Actually, I'm tempted to unpack this a little more. I've found that if I use SPI.end and SPI.begin to bracket my uses of the hardware SPI pin(s) as GPIO I
can get it to work with the original pinout but it doesn't seem to need the end and begin around every use and it's really confusing me. This is all to drive
HCMS style LED displays.
My original pin setup:
Code:
//My LED Display
byte dataPin = 2; // connects to the display's data in, use hadware SPI
byte clockPin = 1; // the display's clock pin, use hardware SPI
byte chipEnable = 3; // the display's chip enable pin
byte registerSelect = 4; // the display's register select pin
byte resetPin = 0; // the display's reset pin
On the Teensy 2.0 SS is actually 0 and pin 3 is MISO. I didn't need MISO so I assigned it as a GPIO for chip enable. All are set up as outputs.
If I swap chipEnable to 0 and resetPin to 3 and make a corresponding wiring change the displays work. That was the pinout change in the cable I described above. But it occurs to me today that in this situation I'm still using the same Hardware SPI pins as GPIO, just using them differently so why would it work? Leaving them with the original assignment the screens never update. I couldn't get my head around why that would be.
So I started messing around. First thing to say is that never toggling the reset pin doesn't seem to matter. I commented out every use and see no behavior changes.

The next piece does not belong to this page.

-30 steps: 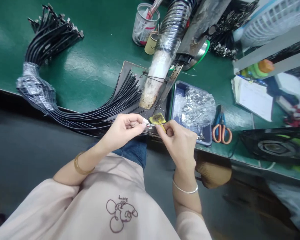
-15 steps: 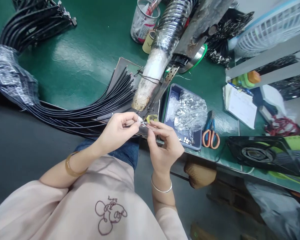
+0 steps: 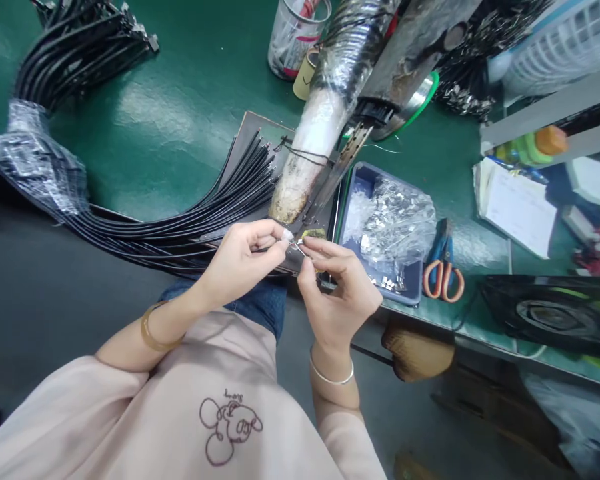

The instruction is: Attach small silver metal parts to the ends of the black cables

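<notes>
My left hand (image 3: 243, 259) is closed in a pinch on the end of a black cable, near the table's front edge. My right hand (image 3: 337, 287) pinches a small metal piece (image 3: 300, 247) against that cable end; the two hands meet fingertip to fingertip. A fan of black cables (image 3: 190, 213) runs leftward from my hands to a plastic-wrapped bundle (image 3: 35, 160). Just beyond my fingers lie a yellow sponge (image 3: 313, 233) and the tip of a wrapped duct (image 3: 315, 147).
A blue tray (image 3: 353, 193) with a bag of small metal parts (image 3: 395, 220) stands right of my hands. Orange-handled scissors (image 3: 443, 273), a notepad (image 3: 517, 203) and a black fan (image 3: 550, 313) lie further right. A clear cup (image 3: 293, 37) stands at the back on the green table (image 3: 180, 107).
My right hand turned from near the yellow sponge and brought its fingertips to the cable end in my left hand. The view shifted slightly; the left hand kept its pinch.
</notes>
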`<state>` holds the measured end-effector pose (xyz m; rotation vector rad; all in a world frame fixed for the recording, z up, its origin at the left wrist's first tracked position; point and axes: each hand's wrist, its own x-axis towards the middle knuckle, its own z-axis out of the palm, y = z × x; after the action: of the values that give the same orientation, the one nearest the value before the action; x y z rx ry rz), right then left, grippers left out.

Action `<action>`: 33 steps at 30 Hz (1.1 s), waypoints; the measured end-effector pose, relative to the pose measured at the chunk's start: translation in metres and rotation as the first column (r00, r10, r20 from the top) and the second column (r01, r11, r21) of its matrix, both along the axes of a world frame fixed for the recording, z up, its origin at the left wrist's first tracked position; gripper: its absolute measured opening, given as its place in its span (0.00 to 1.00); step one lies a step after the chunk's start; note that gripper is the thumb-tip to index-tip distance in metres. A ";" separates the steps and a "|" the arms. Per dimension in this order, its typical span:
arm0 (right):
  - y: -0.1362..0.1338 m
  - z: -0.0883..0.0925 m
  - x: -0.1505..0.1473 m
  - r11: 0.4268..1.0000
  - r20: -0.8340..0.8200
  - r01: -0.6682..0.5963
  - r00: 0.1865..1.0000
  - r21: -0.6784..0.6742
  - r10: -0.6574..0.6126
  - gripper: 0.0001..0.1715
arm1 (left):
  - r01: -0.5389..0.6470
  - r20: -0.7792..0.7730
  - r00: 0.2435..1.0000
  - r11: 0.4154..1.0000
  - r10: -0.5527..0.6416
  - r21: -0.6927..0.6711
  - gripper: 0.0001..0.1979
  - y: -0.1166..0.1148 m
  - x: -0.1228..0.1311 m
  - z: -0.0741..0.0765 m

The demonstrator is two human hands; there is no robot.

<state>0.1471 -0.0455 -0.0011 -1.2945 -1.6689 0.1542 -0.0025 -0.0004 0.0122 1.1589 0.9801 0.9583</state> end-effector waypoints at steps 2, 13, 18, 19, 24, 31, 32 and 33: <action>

So that's half of why one pinout works and one doesn't. Combining this fact with my pin swap observation above, I conclude pin zero can be used arbitrarily but 3 can't. Having reset on 3 never mattered, having CE on 3 is not workable, having CE on 0 works fine.

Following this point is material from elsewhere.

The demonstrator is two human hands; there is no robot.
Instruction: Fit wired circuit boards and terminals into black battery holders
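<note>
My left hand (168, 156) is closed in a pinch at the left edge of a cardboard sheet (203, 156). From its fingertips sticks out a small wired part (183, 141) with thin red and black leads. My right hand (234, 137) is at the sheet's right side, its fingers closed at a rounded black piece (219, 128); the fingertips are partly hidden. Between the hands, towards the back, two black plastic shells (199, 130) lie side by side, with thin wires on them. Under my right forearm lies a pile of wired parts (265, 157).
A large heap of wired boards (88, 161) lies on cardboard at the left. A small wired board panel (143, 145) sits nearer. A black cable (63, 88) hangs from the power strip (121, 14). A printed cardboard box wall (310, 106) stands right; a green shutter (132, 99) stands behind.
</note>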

For chip enable on pin 3 to work I need to end SPI before changing the pin... sometimes. You can see here that I toggle CE low before the transfer and toggle high after. On the preceding pull low, without the SPI.end, the screens don't receive. And obviously without the SPI.begin the transfer won't happen at all. But after the transfer when I toggle the CE pin high it doesn't require the end/begin to work here. I figured maybe hardware SPI just defaults this pin to high after transfer and I'm getting the high state I need for free but removing that toggle line altogether causes malfunction (glitchy incomplete characters on screen). I put some delays in to give my meter a shot at seeing the changes and CE does in fact change states. It does need to be told to go high here but I don't understand why I can tell it.
Code:
void writeDotRegisterToDisplay()
{
//load dot register with character data
int maxData = displayLength * 5;
// select the dot register:
digitalWrite(registerSelect, LOW);
// enable writing to the display:
SPI.end(); // Needed to toggle the CE pin
digitalWrite(chipEnable, LOW);
SPI.begin(); //Needed or SPI won't run and the program halts here
// shift the data out:
for (int i = 0; i < maxData; i++) {
SPI.transfer(dotRegister[i]);
}
// disable writing:
digitalWrite(chipEnable, HIGH); // I don't seem to need to end SPI before this pin use but I do need the line
}
So, in adding this all up I'm immensely curious as to why the hardware behaves this way. Both for general academic curiosity but also so I know how to budget these pins in the future. It seems I can use SS (pin 0) as a toggled pin for peripherals but I can't use MISO for anything without suspending SPI to get access
sometimes. If anyone has theory on why it will let me command it high after a transfer without suspending SPI I'd love to hear it.